### Exercise prompt
Look through the entries below and report every line that has "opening".

═══ Supplied information

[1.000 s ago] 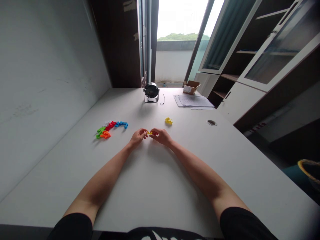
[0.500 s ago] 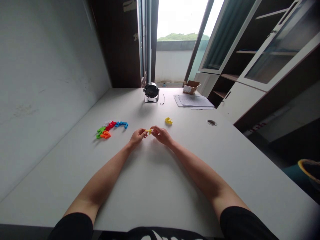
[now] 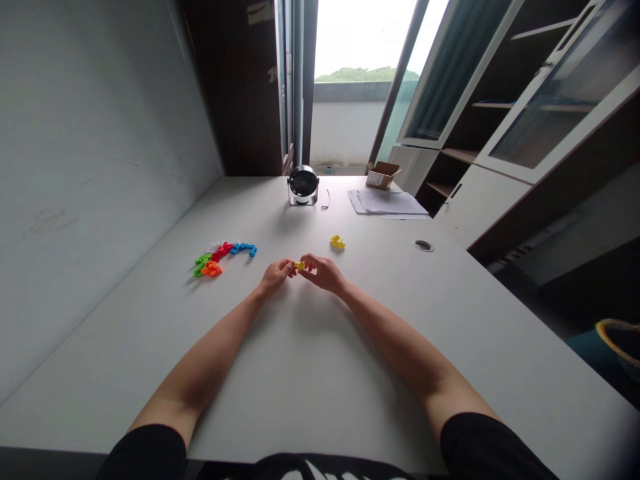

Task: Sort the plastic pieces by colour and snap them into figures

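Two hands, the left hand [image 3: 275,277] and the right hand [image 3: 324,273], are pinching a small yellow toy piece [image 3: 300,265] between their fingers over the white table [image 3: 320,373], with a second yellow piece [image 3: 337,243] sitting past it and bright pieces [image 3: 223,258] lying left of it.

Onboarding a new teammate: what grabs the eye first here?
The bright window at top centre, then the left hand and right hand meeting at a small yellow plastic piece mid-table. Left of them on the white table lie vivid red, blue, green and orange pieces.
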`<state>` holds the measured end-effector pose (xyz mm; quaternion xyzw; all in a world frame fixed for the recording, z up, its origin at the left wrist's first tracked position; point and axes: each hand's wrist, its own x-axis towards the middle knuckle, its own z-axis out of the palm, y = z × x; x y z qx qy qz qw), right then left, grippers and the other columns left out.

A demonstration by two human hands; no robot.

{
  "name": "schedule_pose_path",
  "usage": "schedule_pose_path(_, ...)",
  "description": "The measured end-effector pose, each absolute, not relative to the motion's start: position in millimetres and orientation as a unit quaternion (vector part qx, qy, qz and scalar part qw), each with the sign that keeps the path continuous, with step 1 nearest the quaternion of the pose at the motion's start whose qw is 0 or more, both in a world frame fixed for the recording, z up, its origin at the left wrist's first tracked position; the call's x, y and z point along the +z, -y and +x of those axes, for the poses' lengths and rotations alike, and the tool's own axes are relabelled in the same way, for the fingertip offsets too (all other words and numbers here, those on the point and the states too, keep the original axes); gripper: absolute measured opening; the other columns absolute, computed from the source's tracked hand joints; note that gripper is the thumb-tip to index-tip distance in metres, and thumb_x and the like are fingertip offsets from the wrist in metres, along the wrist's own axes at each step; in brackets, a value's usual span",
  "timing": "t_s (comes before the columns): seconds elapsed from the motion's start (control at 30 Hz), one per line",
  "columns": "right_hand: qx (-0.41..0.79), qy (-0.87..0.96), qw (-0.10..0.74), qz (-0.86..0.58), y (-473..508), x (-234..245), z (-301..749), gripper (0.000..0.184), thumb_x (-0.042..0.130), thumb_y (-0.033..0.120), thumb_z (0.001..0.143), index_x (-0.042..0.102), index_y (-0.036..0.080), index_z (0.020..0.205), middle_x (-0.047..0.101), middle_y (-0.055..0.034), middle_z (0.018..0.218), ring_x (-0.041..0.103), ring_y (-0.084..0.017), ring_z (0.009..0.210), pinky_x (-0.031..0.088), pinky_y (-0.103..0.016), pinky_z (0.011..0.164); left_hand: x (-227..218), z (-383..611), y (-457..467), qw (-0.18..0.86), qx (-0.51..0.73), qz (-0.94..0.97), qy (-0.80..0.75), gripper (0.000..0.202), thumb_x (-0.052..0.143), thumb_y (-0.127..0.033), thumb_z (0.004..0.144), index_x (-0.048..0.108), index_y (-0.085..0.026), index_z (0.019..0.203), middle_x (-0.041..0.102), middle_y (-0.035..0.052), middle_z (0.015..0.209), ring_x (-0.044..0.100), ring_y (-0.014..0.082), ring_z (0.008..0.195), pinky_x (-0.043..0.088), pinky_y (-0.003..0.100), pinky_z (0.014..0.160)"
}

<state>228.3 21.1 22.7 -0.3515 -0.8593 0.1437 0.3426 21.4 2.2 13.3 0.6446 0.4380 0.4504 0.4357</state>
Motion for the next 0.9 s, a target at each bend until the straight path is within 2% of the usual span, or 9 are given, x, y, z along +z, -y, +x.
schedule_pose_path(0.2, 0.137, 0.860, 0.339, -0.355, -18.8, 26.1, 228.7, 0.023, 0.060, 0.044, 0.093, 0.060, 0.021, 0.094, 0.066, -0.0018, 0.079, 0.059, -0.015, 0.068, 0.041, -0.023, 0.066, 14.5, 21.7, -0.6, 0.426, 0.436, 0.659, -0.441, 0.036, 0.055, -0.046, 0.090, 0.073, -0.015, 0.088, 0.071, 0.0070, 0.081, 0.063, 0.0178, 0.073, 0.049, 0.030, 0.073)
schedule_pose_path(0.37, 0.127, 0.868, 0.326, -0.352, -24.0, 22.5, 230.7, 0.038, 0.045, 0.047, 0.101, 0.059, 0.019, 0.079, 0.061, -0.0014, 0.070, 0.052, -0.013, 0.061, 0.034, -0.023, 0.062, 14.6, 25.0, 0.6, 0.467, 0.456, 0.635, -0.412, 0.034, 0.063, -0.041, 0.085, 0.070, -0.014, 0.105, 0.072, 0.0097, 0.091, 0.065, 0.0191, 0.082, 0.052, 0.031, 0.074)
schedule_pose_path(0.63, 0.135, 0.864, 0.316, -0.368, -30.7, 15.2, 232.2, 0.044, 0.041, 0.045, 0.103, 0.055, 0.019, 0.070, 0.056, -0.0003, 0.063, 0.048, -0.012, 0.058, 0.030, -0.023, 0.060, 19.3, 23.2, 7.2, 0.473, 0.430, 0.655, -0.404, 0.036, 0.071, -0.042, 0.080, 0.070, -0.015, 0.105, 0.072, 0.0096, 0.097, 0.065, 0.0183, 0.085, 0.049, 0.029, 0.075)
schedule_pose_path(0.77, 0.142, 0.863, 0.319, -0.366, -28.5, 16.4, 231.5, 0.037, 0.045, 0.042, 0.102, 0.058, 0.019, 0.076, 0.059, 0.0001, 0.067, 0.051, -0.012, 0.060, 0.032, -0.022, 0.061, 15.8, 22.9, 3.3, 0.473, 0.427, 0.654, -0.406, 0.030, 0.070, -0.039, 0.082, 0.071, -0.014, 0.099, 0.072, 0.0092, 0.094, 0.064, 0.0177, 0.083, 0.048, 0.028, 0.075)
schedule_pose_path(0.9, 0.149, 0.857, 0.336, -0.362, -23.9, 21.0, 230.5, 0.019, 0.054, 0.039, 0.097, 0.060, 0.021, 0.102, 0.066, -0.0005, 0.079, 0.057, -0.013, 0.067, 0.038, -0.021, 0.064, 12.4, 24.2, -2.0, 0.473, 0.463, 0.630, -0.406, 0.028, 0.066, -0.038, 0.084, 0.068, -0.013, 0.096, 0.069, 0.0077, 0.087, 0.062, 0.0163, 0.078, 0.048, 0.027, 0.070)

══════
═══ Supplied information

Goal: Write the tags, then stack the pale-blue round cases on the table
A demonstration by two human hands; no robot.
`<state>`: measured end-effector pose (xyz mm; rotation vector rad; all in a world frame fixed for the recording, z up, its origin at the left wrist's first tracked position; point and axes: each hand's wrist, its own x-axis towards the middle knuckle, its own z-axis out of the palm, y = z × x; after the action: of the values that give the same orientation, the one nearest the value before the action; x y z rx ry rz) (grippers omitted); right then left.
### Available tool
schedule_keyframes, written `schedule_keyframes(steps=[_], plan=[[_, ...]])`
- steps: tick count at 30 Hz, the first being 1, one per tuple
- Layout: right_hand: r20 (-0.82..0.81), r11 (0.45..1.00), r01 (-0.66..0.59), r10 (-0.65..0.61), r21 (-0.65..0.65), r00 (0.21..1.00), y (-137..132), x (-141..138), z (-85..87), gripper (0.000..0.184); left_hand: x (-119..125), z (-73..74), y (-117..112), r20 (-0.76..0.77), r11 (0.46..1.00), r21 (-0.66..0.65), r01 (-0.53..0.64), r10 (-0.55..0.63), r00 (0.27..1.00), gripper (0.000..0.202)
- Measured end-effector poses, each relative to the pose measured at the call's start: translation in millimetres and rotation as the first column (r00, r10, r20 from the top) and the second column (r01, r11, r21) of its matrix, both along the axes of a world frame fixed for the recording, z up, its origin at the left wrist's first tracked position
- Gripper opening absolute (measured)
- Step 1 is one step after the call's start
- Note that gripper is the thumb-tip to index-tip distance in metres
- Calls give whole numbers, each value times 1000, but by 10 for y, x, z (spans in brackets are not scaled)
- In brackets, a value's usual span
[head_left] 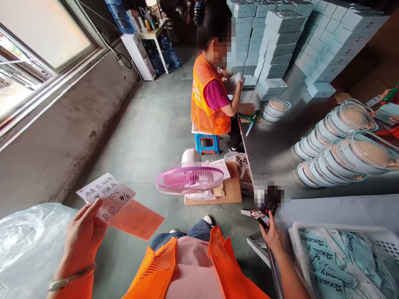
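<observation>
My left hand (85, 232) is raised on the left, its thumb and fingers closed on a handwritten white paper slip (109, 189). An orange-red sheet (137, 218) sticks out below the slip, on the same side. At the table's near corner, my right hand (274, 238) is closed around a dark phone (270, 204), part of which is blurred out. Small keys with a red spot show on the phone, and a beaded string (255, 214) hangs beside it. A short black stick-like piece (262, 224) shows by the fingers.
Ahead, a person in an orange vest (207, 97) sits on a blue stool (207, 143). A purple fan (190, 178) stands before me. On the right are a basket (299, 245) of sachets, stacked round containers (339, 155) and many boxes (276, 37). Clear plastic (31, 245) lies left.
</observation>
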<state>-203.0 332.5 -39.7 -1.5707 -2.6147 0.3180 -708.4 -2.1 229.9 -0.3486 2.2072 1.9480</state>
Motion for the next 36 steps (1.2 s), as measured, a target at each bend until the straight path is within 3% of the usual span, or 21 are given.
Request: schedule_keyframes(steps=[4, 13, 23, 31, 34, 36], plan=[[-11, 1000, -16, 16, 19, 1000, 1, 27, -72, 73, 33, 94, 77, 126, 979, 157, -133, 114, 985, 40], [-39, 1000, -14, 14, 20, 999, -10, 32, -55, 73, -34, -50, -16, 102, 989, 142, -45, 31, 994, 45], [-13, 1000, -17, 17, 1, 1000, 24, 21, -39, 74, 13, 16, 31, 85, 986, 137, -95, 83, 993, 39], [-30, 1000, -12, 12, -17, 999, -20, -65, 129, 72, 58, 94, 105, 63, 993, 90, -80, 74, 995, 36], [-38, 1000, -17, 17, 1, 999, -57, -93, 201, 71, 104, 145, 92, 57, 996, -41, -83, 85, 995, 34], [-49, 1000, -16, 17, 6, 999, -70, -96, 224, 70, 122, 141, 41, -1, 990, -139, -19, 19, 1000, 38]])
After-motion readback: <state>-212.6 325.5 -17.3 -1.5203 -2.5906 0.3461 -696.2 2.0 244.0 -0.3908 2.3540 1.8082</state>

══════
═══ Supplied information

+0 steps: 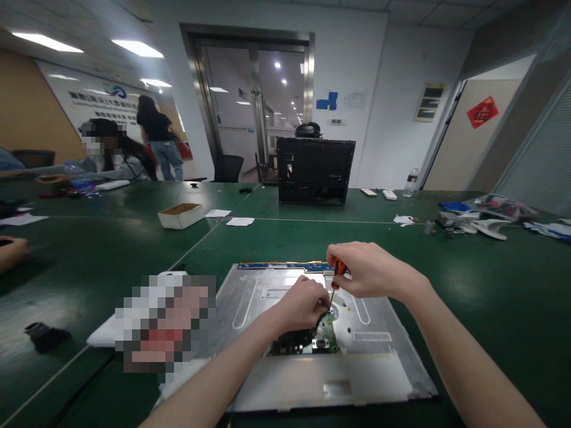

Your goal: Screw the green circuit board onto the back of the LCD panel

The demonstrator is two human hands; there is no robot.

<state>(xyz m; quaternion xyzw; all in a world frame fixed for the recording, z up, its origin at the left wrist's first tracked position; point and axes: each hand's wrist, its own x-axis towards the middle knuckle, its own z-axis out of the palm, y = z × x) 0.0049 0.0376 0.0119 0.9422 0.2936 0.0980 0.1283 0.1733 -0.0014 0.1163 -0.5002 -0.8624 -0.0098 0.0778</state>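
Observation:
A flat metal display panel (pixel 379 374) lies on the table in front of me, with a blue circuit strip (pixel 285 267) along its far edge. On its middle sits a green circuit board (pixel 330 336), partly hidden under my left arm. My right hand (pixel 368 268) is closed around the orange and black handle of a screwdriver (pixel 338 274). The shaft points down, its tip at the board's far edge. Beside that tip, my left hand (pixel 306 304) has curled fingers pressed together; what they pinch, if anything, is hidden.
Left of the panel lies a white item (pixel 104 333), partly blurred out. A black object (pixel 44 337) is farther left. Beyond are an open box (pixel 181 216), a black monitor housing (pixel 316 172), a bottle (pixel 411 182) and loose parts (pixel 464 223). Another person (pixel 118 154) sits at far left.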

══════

### Solution to this task
  "description": "The measured end-effector pose, each absolute, not relative to the motion's start: position in millimetres and orientation as a unit quaternion (vector part qx, qy, qz and scalar part qw), each with the sign that keeps the path continuous, with step 1 nearest the quaternion of the pose at the motion's start whose qw is 0 or more, both in a world frame fixed for the recording, z up, its origin at the left wrist's first tracked position; the call's x, y and z point along the +z, -y and +x of those axes, for the poses' lengths and rotations alike, and the tool's own axes are relabelled in the same way, for the fingertip offsets too (all other words and numbers here, those on the point and the states too, keep the original axes); gripper: absolute measured opening; the other columns absolute, computed from the source's tracked hand joints; note that gripper is the thumb-tip to index-tip distance in metres, and thumb_x and the like are fingertip offsets from the wrist in metres, along the wrist's own axes at each step; in brackets, a value's usual span",
- Gripper opening absolute (measured)

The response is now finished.